'''
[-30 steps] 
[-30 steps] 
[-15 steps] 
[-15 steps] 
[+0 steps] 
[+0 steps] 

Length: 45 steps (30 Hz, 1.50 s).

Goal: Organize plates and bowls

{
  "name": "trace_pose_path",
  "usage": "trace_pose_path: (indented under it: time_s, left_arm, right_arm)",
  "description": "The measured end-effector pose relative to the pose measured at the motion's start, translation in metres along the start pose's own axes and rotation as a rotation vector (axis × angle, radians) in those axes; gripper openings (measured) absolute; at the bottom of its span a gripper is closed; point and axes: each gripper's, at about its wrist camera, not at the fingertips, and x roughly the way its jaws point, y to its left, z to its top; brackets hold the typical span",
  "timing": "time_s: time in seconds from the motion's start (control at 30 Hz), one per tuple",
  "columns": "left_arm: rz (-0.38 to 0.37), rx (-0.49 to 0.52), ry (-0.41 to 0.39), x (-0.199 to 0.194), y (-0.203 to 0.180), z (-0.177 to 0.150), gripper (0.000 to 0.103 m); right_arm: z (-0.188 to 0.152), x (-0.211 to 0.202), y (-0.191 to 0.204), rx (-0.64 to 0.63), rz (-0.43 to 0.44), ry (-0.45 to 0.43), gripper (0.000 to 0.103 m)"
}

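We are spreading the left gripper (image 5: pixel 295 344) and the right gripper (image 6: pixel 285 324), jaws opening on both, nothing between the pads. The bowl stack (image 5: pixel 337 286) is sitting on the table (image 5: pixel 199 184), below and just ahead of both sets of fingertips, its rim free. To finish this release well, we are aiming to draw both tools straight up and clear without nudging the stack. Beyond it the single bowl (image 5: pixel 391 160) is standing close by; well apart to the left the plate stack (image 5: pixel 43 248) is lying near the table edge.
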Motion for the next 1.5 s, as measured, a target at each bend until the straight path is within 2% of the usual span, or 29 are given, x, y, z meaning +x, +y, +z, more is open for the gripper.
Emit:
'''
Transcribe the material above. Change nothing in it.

## ANSWER AREA
[-30 steps] 
[-30 steps] 
[-15 steps] 
[-15 steps] 
[+0 steps] 
[+0 steps] 

Length: 45 steps (30 Hz, 1.50 s).

Goal: Organize plates and bowls

{
  "name": "trace_pose_path",
  "usage": "trace_pose_path: (indented under it: time_s, left_arm, right_arm)",
  "description": "The measured end-effector pose relative to the pose measured at the motion's start, translation in metres along the start pose's own axes and rotation as a rotation vector (axis × angle, radians) in those axes; gripper openings (measured) absolute; at the bottom of its span a gripper is closed; point and axes: each gripper's, at about its wrist camera, not at the fingertips, and x roughly the way its jaws point, y to its left, z to its top; brackets hold the typical span",
  "timing": "time_s: time in seconds from the motion's start (control at 30 Hz), one per tuple",
  "columns": "left_arm: rz (-0.38 to 0.37), rx (-0.49 to 0.52), ry (-0.41 to 0.39), x (-0.199 to 0.194), y (-0.203 to 0.180), z (-0.177 to 0.150), gripper (0.000 to 0.103 m); right_arm: z (-0.188 to 0.152), x (-0.211 to 0.202), y (-0.191 to 0.204), rx (-0.64 to 0.63), rz (-0.43 to 0.44), ry (-0.45 to 0.43), gripper (0.000 to 0.103 m)"
}

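We are spreading the left gripper (image 5: pixel 295 344) and the right gripper (image 6: pixel 285 324), jaws opening on both, nothing between the pads. The bowl stack (image 5: pixel 337 286) is sitting on the table (image 5: pixel 199 184), below and just ahead of both sets of fingertips, its rim free. To finish this release well, we are aiming to draw both tools straight up and clear without nudging the stack. Beyond it the single bowl (image 5: pixel 391 160) is standing close by; well apart to the left the plate stack (image 5: pixel 43 248) is lying near the table edge.
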Motion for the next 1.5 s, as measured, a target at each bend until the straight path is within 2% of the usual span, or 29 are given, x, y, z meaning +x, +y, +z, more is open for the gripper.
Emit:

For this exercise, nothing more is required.